Teaching Resources for Children with Down Syndrome

The following is adapted from an email response by an educator and mother of a child with Down syndrome.

Fortunately, there are many wonderful resources today for teaching children with Down syndrome. Some of them are specifically developed with Down syndrome in mind. Others are intended for use with a wider spectrum of abilities. 

I have listed below some of the resources that I used with our own son who has Down syndrome. He is now 16 and is a delight to our family as he reads everything in sight, learns to manage money, and works in our family business. He surprises us everyday with his capabilities, whether it is learning to drive the golf cart or calling 911 with his new phone (twice in one day with thinly-veiled excuses!!!).

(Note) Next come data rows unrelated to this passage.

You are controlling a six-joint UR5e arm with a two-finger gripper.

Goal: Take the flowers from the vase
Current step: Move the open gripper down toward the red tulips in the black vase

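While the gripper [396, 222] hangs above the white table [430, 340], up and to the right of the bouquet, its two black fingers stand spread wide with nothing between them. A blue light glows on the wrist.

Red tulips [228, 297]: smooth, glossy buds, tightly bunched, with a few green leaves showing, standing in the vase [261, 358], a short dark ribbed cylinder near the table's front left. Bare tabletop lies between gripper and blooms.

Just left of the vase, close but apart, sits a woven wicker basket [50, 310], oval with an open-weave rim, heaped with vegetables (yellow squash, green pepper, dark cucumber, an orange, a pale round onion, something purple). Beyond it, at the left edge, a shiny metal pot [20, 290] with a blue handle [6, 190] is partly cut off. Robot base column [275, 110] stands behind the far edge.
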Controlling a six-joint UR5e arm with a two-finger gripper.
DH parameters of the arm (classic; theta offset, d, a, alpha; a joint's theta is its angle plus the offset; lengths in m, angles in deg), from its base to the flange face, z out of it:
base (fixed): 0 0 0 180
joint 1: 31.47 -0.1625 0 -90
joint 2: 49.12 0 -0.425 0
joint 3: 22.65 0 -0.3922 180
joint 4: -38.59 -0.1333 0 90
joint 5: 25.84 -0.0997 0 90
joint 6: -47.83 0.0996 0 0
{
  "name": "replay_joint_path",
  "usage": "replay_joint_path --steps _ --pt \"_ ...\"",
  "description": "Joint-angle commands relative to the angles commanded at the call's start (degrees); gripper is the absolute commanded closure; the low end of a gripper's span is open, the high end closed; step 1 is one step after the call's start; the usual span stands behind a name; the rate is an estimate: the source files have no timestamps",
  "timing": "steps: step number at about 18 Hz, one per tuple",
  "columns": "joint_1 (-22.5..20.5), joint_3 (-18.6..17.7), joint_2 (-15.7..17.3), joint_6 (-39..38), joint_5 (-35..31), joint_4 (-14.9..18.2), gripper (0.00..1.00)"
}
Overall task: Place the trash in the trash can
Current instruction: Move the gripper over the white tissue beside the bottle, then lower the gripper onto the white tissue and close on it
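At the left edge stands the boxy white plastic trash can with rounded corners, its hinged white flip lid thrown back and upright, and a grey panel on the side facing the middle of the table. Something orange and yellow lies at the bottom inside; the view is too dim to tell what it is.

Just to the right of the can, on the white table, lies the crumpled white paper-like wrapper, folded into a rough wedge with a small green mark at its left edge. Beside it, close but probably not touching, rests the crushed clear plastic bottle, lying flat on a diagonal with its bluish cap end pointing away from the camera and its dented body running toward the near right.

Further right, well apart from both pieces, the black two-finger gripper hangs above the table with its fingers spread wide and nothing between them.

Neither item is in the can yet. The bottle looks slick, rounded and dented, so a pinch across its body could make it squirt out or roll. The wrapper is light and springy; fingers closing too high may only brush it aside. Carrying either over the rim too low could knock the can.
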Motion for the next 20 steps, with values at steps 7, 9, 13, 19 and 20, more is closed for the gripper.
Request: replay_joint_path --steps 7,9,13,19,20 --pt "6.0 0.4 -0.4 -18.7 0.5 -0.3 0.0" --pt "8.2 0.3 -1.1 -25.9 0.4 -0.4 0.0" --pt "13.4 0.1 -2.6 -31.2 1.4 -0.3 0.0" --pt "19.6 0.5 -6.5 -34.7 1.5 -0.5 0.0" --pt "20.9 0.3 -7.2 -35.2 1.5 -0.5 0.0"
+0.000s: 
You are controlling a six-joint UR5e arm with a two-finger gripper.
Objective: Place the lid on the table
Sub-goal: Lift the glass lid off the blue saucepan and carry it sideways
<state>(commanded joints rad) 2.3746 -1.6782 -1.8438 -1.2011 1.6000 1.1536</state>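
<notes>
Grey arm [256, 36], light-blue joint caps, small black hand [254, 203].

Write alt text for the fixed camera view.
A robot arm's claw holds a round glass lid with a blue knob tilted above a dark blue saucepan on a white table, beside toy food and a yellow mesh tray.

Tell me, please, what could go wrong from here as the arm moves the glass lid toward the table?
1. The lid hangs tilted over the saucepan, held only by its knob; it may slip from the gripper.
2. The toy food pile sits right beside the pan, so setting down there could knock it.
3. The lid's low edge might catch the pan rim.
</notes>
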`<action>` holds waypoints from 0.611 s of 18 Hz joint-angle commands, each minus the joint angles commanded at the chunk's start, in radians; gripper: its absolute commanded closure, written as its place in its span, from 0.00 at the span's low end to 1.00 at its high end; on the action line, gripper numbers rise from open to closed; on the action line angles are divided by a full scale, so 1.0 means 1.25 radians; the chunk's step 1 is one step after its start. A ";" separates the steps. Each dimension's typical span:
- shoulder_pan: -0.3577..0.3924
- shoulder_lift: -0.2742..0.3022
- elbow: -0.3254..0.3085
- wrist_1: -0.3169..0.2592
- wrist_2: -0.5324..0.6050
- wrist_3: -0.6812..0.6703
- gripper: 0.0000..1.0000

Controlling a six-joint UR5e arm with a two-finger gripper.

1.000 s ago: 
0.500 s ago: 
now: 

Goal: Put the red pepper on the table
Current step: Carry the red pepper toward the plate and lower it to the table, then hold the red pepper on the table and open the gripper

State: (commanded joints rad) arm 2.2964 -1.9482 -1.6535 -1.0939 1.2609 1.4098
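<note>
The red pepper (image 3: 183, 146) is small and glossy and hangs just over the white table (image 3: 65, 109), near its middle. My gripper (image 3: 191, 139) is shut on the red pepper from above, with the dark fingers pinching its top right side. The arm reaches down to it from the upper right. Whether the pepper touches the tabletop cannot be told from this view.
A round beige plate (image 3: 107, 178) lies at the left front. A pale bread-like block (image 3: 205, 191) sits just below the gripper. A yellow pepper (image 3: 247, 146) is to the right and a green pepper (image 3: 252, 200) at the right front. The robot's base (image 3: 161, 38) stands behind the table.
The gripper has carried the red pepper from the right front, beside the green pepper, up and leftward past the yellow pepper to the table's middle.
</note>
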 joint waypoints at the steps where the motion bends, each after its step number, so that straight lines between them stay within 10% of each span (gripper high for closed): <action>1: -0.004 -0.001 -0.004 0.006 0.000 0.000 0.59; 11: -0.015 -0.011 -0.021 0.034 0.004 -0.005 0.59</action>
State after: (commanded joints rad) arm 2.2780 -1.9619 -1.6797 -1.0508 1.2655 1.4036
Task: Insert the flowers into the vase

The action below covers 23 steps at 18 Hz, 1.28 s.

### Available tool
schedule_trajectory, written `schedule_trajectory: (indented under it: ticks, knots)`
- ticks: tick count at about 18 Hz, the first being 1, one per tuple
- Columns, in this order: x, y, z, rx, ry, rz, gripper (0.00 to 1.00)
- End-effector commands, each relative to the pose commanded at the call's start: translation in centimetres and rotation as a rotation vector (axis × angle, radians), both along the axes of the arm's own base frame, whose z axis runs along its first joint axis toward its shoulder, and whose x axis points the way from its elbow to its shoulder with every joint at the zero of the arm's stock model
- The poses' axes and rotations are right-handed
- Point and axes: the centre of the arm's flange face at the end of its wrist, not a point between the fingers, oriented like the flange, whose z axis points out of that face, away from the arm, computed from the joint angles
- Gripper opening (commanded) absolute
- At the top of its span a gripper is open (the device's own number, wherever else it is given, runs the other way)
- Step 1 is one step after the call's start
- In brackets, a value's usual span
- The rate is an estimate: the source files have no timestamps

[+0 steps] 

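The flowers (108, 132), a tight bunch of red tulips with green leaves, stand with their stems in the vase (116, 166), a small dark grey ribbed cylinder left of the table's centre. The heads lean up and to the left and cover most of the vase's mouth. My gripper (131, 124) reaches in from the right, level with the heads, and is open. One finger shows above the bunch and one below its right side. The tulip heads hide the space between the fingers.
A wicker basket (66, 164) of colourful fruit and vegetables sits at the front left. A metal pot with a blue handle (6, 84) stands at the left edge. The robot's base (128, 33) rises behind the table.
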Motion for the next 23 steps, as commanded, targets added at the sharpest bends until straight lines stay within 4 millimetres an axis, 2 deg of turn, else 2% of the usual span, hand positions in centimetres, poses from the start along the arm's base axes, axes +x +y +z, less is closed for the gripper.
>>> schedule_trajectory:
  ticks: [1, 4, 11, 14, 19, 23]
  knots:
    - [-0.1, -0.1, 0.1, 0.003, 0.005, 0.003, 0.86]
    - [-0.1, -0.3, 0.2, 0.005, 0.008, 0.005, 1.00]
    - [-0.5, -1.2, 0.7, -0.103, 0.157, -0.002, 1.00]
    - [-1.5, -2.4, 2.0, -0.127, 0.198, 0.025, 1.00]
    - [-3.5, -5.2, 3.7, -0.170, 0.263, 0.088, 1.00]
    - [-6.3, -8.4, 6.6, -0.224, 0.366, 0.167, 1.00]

Disclaimer: If you use the below methods and they work, I am not responsible for anyone else using number skills to call the ambulance unnecessarily.

Nevertheless, here are some suggestions.

Whole Child Reading is a good quick read that includes many of the successful methods I used with our son. It also explains the reasons behind the methods.

The two books below about how to teach reading and math are excellent; however, they may not be in print anymore. It looks as if you may still be able to get them from Amazon, and you might also still be able to find used copies. What I found invaluable was the introduction to the reading book which explained how to teach to inspire confidence and how to differentiate between teaching and testing. It also has an excellent chapter about the learning process. It gives good advice with specific examples such as the danger of labeling a child as stubborn when, instead, the problem may be that the material has not been broken down into small enough steps to ensure success.

Teaching Reading to Children with Down Syndrome

Teaching Math to People with Down Syndrome

DSE is a very good evidence-based resource. I used some of their printed resources/kits in teaching our son. They use the same method as the above books, but they have physical bundles with guides that are very useful.

I don’t like using too many computer or tablet resources, but one that was helpful to our son was Starfall. It incorporated enjoyable learning without too many distractions, and the screen was simple and uncluttered. A subscription for one year is also quite inexpensive and could be used as support for whatever curriculum you choose.  

Mercy for Marthas is a blog with plenty of information about education for children with Down syndrome. It has many helpful ideas as well as links to other resources. Even though it is a homeschool resource, the one-on-one methods will be useful in a school setting as well, especially if the child is being tutored.

Positive Discipline for Children with Special Needs is a good book for meeting the unique discipline challenges of children with special needs. Because of cognitive differences, children with Down syndrome often don’t make good connections between their behaviors and punishment. This confusion for why they are being punished can really destroy/delay advancements in behavior and academics. Spanking is particularly ineffective because many of our children with Down syndrome don’t process pain in the same way other people do. This book provides other ways of providing kind yet firm guidelines that work much better than traditional methods for children who are developmentally delayed. 

I wish you the best as you serve our Down syndrome community by learning how to serve one precious child.